Suddenly his eye caught two trim red stacks and a broad familiar bow not fifty yards away. It was the little packet, the Lucy Lee. She was just lowering her gang-plank, making ready to take on freight for her trip up-stream.

"I'll hail the Lucy. Maybe the captain can tell me where to find another tow-boat. Ahoy, the Lucy! Is your captain aboard? Ask him to come on deck and talk to Hallowell, of the Breckenridge Company, will you?"

"The captain has not come down yet, sir. But our pilot, Commodore McCloskey, is here. Will you talk with him?"

"Will I talk to the commodore? I should hope so!" Rod's strained face broke into a joyful grin. He could have shouted with satisfaction when Commodore McCloskey, trim as a gimlet in starchy white duck, strolled down the gang-plank and gave him a friendly hand.

"Sure, I don't wonder ye're red-hot mad," he said, with twinkling sympathy. "Five hundred dollars for two days' tow! 'Tis no better than a pirate that tow-boat captain is, sure. But come with me. I have a friend at court that can give ye a hand, maybe. Hi, boy! Is Captain Lathrop, of the Queen, round about?"
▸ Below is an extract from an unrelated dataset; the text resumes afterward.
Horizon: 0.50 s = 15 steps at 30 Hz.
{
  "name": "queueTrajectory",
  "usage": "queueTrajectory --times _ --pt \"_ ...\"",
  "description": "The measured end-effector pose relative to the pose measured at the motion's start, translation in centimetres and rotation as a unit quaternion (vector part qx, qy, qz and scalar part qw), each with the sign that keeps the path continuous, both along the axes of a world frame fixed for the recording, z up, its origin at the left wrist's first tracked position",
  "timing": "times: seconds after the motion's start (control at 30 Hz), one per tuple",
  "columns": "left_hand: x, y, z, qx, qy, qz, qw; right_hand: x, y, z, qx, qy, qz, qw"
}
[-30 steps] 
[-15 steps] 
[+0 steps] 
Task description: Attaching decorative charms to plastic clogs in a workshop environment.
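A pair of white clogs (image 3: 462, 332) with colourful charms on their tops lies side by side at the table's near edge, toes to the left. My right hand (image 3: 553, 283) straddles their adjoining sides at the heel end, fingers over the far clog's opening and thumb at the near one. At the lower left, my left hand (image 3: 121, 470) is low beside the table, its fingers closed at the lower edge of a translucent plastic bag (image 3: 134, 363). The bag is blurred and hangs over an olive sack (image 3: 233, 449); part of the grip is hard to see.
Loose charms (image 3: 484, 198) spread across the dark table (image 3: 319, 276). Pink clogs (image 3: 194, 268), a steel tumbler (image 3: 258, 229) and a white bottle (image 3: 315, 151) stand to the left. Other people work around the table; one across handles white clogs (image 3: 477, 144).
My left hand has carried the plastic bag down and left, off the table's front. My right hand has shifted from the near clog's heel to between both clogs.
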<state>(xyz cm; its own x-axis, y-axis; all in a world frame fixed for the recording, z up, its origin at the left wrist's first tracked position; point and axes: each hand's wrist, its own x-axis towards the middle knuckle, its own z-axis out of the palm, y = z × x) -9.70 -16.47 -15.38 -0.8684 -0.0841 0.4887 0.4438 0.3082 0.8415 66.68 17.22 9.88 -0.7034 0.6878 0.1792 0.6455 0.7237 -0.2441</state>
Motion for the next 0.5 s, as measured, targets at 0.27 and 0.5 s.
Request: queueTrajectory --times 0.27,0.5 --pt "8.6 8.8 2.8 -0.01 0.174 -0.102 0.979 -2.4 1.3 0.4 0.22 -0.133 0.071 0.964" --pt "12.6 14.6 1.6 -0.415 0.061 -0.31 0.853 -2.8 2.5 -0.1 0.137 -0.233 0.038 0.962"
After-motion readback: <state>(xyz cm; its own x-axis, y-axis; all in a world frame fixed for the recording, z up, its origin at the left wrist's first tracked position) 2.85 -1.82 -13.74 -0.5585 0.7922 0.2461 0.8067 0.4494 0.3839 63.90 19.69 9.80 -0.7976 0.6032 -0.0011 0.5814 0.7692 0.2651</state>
"The Queen? Why, her captain is the very man who demanded the five hundred dollars!" blurted Rod.

At that moment the captain's head popped from the cabin door. He stared at Roderick. He stared at Commodore McCloskey. Then he had the grace to duck wildly back, with a face sheepish beyond words to describe.

"Well, Captain Lathrop!" Commodore McCloskey's voice rang merciless and clear. "Tell me the truth. Is it yourself that's turned highway robber? Five hundred dollars for twenty hours' tow! Sure, ye must be one of thim high fin-an-ciers we read about in the papers. Why not make it five hundred dollars per ton? Then ye could sell the Queen and buy yourself a Cunarder for a tow-boat instead."

Captain Lathrop squirmed.

"How should I know he was a friend of yours, commodore? I'll take his coal all the way to camp, and gladly, for three hundred, seein' as it's a favor to you."

"For three hundred, is it?" The commodore began a further flow of eloquence. But Rod caught his arm.

"Three hundred will be all right. And I'm more obliged to you, commodore, than I can say. Now I'm off. If ever I can do you a good turn, mind you give me the chance!"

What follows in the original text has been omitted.